Las conclusiones de este estudio indican que un escenario en el que se sustituye el 50% de la alimentación de origen animal por alimentos vegetales podría tener un impacto significativamente positivo en la reducción de las crecientes presiones del sistema alimentario sobre el medio ambiente para el año 2050, en comparación con la situación en 2020.
Entre las reveladoras conclusiones del estudio se destaca que, para el año 2050 en comparación con el año 2020, la superficie agrícola mundial experimentaría una notable disminución del 12%, en marcado contraste con la tendencia actual de aumento. Además, se proyecta que este enfoque conllevaría a un cese en la pérdida de ecosistemas y biodiversidad, mientras que el consumo global de agua se reduciría significativamente en un 10% en relación con el año 2020. Paralelamente, las emisiones vinculadas al sistema alimentario registrarían una impresionante caída del 31%.

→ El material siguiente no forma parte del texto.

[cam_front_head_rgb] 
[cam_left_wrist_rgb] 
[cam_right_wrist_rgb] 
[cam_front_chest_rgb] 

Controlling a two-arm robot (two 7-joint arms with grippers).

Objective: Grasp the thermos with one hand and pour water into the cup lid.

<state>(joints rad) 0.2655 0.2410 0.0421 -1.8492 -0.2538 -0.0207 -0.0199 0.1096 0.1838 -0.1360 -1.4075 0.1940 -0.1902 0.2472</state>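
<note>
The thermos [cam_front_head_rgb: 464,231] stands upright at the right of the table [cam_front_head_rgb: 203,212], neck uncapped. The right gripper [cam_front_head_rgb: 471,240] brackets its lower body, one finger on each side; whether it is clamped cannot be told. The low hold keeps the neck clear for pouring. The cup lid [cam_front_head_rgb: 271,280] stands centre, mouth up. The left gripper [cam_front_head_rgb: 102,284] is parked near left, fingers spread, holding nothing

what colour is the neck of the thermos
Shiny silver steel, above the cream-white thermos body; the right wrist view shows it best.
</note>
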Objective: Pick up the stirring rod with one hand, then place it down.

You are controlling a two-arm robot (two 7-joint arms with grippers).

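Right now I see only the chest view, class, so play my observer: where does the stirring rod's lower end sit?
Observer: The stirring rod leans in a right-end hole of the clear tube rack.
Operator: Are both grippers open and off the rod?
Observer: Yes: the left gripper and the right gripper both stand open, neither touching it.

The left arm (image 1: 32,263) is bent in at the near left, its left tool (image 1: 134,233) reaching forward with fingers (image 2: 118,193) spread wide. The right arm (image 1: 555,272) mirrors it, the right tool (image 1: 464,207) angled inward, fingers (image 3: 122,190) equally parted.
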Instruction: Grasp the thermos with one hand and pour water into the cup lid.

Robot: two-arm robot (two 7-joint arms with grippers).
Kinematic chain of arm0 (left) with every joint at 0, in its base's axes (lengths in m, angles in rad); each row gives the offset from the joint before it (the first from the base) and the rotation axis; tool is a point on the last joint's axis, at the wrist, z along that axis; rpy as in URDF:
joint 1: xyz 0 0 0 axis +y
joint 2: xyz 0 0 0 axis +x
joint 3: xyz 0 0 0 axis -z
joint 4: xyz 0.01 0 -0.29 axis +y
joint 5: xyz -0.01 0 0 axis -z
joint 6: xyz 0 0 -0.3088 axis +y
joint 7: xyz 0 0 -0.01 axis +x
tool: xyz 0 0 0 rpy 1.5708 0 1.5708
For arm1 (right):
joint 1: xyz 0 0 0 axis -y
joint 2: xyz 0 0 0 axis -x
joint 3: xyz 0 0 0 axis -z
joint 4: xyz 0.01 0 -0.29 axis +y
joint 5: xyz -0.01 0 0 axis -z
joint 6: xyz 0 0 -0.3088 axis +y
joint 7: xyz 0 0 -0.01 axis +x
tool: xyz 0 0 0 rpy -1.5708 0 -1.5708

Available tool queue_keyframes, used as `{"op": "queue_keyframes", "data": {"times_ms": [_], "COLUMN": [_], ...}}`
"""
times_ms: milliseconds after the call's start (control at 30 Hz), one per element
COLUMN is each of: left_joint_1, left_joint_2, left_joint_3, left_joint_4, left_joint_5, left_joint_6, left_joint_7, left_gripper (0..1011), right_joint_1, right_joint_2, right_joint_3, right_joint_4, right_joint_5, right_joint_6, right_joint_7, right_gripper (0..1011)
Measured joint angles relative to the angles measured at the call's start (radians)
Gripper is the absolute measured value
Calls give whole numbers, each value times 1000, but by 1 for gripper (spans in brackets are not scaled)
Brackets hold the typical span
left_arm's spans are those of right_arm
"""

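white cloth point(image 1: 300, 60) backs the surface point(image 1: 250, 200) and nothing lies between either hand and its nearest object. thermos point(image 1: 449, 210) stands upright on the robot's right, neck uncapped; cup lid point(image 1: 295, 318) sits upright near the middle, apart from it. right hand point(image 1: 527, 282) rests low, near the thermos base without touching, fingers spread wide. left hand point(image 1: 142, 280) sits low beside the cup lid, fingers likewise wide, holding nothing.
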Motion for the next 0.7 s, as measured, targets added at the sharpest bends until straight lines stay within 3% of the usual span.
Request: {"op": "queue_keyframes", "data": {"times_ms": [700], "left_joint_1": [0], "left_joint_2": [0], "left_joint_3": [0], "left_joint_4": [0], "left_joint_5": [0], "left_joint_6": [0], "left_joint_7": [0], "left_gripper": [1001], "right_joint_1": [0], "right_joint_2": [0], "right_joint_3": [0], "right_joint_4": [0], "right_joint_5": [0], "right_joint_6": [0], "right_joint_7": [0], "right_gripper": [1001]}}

Estos impactantes hallazgos subrayan que reducir el consumo de carne no solo conlleva beneficios significativos en la lucha contra la crisis climática, sino que también abre la puerta a la restauración de ecosistemas. La posibilidad de reforestar tierras que potencialmente quedarían liberadas de la actividad ganadera podría contribuir sustancialmente a alcanzar el 25% de los objetivos globales en materia de restauración ambiental para el año 2030.
"Aunque los cambios dietéticos analizados constituyen un instrumento muy potente para alcanzar los objetivos climáticos y de biodiversidad, deben ir acompañados de políticas de producción específicas para desarrollar todo su potencial. De lo contrario, sus beneficios se perderán", adviertio Petr Havlik, director del Programa de Biodiversidad y Recursos Naturales del IIASA y coordinador del estudio en un comunicado.